JERUSALEM — Less than a week after rival Palestinian factions Fatah and Hamas signed a historic reconciliation pact, both Israel and the U.S. said such a union could complicate Israeli-Palestinian peace.
In a statement released Thursday, President Donald Trump’s special representative for international negotiations, Jason Greenblatt, said any Palestinian government must “unambiguously and explicitly commit” to nonviolence and recognize Israel.
He said Hamas needed to disarm if it wanted to play any role in a future Palestinian government.
Greenblatt’s words follow a similar tone adopted by the Israeli government on Tuesday stating that it would “not conduct diplomatic negotiations with a Palestinian government that relies on Hamas, a terrorist organization calling for the destruction of Israel.”
But Palestinian officials, including Hamas in Gaza, said Israel and the U.S. envoy were meddling in internal Palestinian affairs and the reconciliation process would continue.
“It is the right of our people to choose its government according to their supreme strategic interests,” said senior Hamas official Bassem Naim, the Associated Press reported Thursday.
Nabil Abu Rudeineh, a spokesman for Palestinian Authority President Mahmoud Abbas, said the reconciliation agreement was of supreme national interest and must be promoted to end Israel’s occupation and establish an independent Palestinian state, local media reported.
Skepticism abounds
For 10 years, the two parts of the Palestinian territories, the West Bank and the Gaza Strip, were ruled by mutually antagonistic groups that only just recently agreed to bury their differences.
Palestinians have long believed that it is in Israel’s interest to keep the two factions divided, weakening the Palestinians nationally and keeping the status quo in place.
“The reality is that there are no peace negotiations going on and even if there were, they would not yield anything positive,” said Diana Buttu, who formerly served as a legal adviser for the Palestinian negotiating team.

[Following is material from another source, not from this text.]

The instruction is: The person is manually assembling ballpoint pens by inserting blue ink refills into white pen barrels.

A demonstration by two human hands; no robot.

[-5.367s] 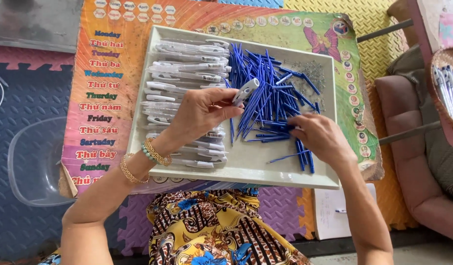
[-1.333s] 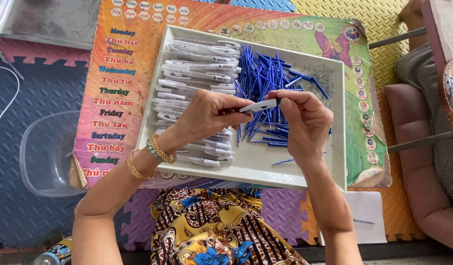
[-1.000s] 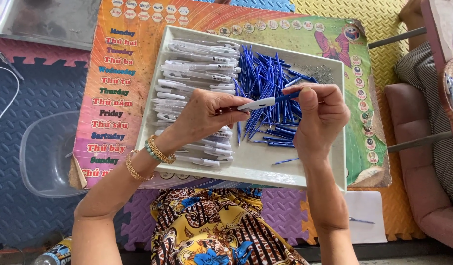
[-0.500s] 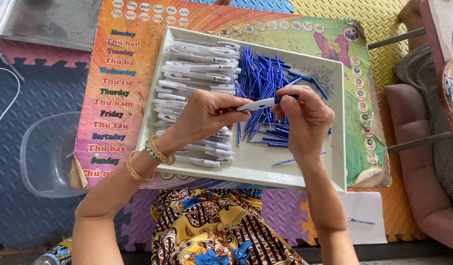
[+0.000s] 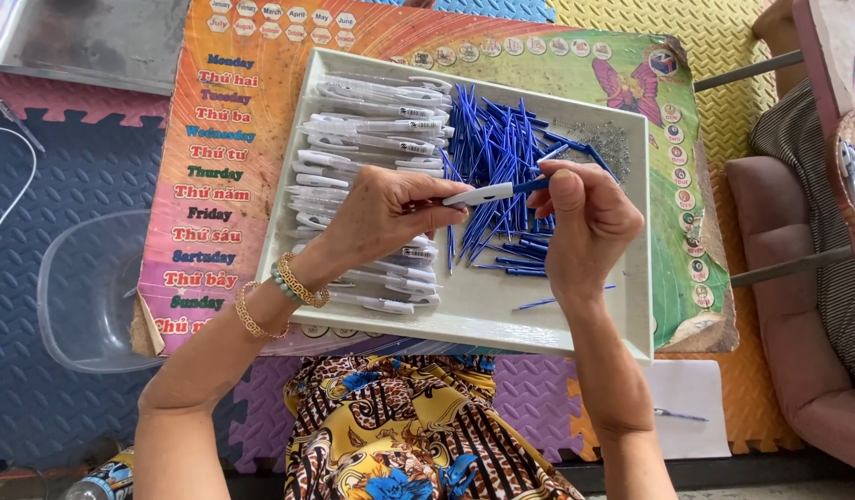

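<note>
Lying at far left on the dark foam mat: a clear plastic bowl (image 5: 89, 292), nothing visible inside. Resting beside it, a colourful printed board (image 5: 214, 176), and sitting on that board, a shallow white tray (image 5: 501, 319). Filling the tray's left half: a pile of white pen barrels (image 5: 372, 139), stacked roughly side by side. Crowding the tray's middle: a heap of blue refills (image 5: 497, 148), crossing one another at many angles, with a few strays lying loose near the front edge. Gathering in the tray's upper right corner: a small scatter of tiny metal springs (image 5: 612, 139). Hovering over the middle of the tray, the left hand (image 5: 381, 218), wrist wearing bracelets, fingers closing together around the rear end of a white pen (image 5: 478, 194), keeping it almost level and pointing to the right. Meeting it from the right, the right hand (image 5: 585, 227), palm turning inward, thumb and fingertips pinching the blue piece at the pen's tip, other fingers curling loosely. Pen staying above the blue heap, between both hands, touching nothing in the tray. Showing at far right: part of a pink seat (image 5: 788, 306).
</note>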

“The Israeli government is looking for any excuse not to negotiate,” she said. “They always say they want to negotiate but the facts on ground are exactly opposite. They refuse to remove settlements and are even celebrating 50 years of occupation.”
Professor Hillel Frisch, a senior lecturer at Bar Ilan University, near Tel Aviv, said he was doubtful Palestinian reconciliation would achieve anything anyway.
“I don’t think Israel has to fret. It will end in a shootout at most,” he said.
Over the past 10 years, there have been several abortive attempts at reuniting Hamas and Fatah, but even after the two sides agreed to form a unity government three years ago, Hamas continued to run Gaza.
This time, though, some Palestinian officials say conditions are more conducive. Gaza is in the midst of a humanitarian crisis that has paralyzed daily life for its 2 million inhabitants.